### RECORDED INFORMATION
───

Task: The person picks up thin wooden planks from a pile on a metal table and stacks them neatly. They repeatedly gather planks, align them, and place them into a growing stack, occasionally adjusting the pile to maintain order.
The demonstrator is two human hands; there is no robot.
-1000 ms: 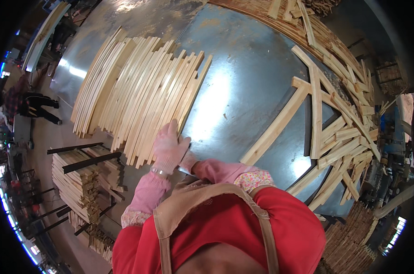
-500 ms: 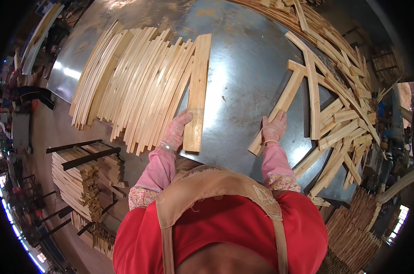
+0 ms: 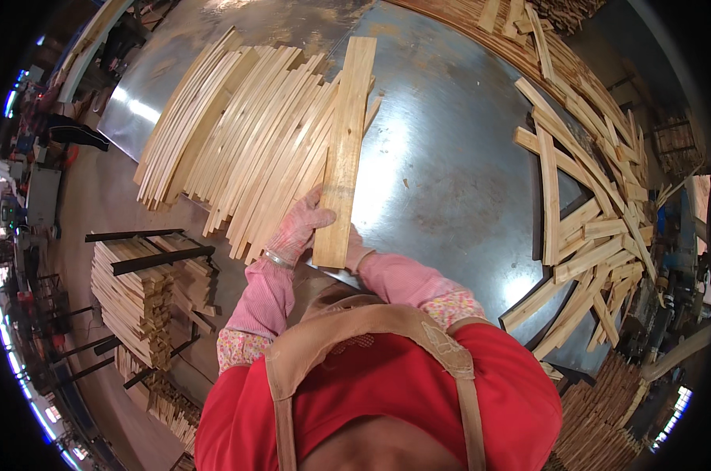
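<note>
A wide pale wooden plank stands out over the right end of a row of narrow slats on the metal table. My left hand, in a pink glove, is closed on the plank's left edge near its lower end. Behind the plank's lower right side is my right hand, its fingers hidden. The end of another wooden slat pokes out behind the plank's right edge; whether my right hand grips it is hidden.
Loose wooden pieces lie jumbled on the right of the metal table. Stacked wood rests on a black-barred rack at lower left. More piled wood stands at lower right.
My right hand has moved left from the jumbled pieces to behind the plank. The slat it held there is gone from that spot. The plank has shifted slightly, still in my left hand.
</note>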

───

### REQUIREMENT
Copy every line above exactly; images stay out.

### ANSWER TO THIS PROBLEM
Task: The person picks up thin wooden planks from a pile on a metal table and stacks them neatly. They repeatedly gather planks, align them, and place them into a growing stack, occasionally adjusting the pile to maintain order.
The demonstrator is two human hands; there is no robot.
-1000 ms: 
-500 ms: 
+0 ms: 
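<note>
A wide pale wooden plank stands out over the right end of a row of narrow slats on the metal table. My left hand, in a pink glove, is closed on the plank's left edge near its lower end. Behind the plank's lower right side is my right hand, its fingers hidden. The end of another wooden slat pokes out behind the plank's right edge; whether my right hand grips it is hidden.
Loose wooden pieces lie jumbled on the right of the metal table. Stacked wood rests on a black-barred rack at lower left. More piled wood stands at lower right.
My right hand has moved left from the jumbled pieces to behind the plank. The slat it held there is gone from that spot. The plank has shifted slightly, still in my left hand.
</note>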

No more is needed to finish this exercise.